I have published a complete tooling chain at github.com/maskovli/secure-boot covering:

  • Windows 11 + Intune. Compliance policy, Settings Catalog policies for the cert update and Device Guard / VBS, two flavours of Proactive Remediation (basic compliance check and full inventory harvest), Graph API reporting scripts.
  • Windows Server + Active Directory. AD plus WinRM inventory script that fans out via Invoke-Command (parallel, throttled) to collect Secure Boot state, db/KEK thumbprints, TPM, VBS/HVCI, and Credential Guard state per host. CSV out.
  • Windows Server + ConfigMgr. Configuration Items, Compliance Baselines, Run Scripts, and CMPivot queries.
  • Azure Monitor / Sentinel. A Logs Ingestion API channel for the inventory data (newer addition, validate in a lab first).

Each component has a maturity status in the README so you know what is production-tested versus what is still being validated.

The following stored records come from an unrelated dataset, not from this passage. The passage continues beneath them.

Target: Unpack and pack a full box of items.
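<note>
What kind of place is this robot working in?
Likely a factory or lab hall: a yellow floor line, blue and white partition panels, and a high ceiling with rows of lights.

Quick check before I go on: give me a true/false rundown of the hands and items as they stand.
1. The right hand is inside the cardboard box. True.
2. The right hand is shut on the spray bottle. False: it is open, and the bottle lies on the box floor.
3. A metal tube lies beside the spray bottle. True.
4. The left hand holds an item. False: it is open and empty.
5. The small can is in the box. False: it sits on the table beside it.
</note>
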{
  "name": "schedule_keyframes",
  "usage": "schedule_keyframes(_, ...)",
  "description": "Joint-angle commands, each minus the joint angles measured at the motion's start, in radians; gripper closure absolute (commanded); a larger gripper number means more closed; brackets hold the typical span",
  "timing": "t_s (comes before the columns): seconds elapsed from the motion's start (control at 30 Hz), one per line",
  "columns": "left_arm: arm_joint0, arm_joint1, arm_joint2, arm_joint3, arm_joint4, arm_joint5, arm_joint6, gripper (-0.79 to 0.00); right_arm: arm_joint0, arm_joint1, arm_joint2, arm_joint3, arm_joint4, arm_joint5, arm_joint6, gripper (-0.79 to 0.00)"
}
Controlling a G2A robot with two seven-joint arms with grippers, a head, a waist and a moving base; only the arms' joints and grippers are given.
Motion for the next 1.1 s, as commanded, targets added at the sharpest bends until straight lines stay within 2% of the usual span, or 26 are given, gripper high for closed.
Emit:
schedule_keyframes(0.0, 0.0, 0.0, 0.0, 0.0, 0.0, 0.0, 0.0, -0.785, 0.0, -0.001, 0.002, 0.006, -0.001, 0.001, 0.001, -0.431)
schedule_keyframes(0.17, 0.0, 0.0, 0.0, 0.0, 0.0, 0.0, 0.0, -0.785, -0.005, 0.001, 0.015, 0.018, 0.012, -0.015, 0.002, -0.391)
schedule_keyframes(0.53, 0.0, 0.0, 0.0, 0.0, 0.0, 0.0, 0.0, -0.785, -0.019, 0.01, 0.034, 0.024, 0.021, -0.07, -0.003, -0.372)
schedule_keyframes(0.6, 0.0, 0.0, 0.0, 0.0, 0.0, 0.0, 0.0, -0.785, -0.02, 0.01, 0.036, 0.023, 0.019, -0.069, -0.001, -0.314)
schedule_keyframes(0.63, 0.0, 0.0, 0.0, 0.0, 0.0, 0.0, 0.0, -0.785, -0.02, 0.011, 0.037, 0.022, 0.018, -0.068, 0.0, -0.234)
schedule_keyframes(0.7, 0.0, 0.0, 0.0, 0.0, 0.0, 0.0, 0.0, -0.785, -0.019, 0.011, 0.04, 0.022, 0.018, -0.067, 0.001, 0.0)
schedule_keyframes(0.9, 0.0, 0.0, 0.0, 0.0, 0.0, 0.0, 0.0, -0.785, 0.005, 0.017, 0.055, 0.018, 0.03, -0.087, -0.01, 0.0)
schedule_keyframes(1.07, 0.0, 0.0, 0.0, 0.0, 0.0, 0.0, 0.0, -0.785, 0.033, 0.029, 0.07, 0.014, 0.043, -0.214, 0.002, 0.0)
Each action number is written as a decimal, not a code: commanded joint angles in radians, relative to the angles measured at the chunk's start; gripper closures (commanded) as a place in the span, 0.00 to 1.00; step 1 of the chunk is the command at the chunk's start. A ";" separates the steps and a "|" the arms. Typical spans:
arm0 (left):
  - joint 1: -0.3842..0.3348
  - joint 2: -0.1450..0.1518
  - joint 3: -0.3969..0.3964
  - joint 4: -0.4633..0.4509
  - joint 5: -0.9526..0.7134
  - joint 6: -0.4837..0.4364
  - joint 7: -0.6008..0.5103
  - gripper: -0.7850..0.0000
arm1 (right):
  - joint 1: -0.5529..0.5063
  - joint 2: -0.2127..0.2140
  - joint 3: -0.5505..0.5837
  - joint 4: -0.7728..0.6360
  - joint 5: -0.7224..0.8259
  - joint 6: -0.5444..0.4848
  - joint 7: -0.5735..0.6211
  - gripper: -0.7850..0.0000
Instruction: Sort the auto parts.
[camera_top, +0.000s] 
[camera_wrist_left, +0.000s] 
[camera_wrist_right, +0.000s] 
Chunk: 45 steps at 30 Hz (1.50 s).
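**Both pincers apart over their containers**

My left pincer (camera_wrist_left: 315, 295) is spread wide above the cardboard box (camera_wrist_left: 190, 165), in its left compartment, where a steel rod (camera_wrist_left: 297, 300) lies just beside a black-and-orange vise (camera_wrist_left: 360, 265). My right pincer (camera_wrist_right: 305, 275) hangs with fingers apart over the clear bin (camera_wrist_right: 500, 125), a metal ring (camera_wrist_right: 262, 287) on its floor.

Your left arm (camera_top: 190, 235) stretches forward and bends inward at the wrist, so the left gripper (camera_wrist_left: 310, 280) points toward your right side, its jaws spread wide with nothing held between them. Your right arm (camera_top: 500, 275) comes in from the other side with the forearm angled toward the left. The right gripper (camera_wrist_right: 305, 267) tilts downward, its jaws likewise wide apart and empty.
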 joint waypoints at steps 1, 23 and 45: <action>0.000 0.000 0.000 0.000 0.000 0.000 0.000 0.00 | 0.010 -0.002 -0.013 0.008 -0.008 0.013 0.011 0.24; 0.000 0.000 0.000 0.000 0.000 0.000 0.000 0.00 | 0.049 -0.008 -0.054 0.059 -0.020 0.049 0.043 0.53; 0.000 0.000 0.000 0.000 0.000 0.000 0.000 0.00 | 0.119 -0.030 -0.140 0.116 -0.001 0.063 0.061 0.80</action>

Microsoft references worth reading

The Microsoft Learn and TechCommunity material on this topic is genuinely good, and a few sources are essential reading before you deploy anything broadly.

Primary guidance:

CVE and bootkit context:

Operational detail:

Azure Local specific:

Get started

If you are starting from zero on this, the order I would follow:

  1. Read the Microsoft Learn primary article end to end.
  2. Read the Windows IT Pro Blog playbook.
  3. Clone github.com/maskovli/secure-boot and run the local validation script (Test-SecureBootInventoryLocal.ps1) on your own machine first.
  4. Deploy the inventory Proactive Remediation to a small Intune pilot group.
  5. Pull the report, see the spread, plan the rollout.

The deadline is fixed. The work is not optional. The tooling is now mature enough that nobody should be doing this by hand.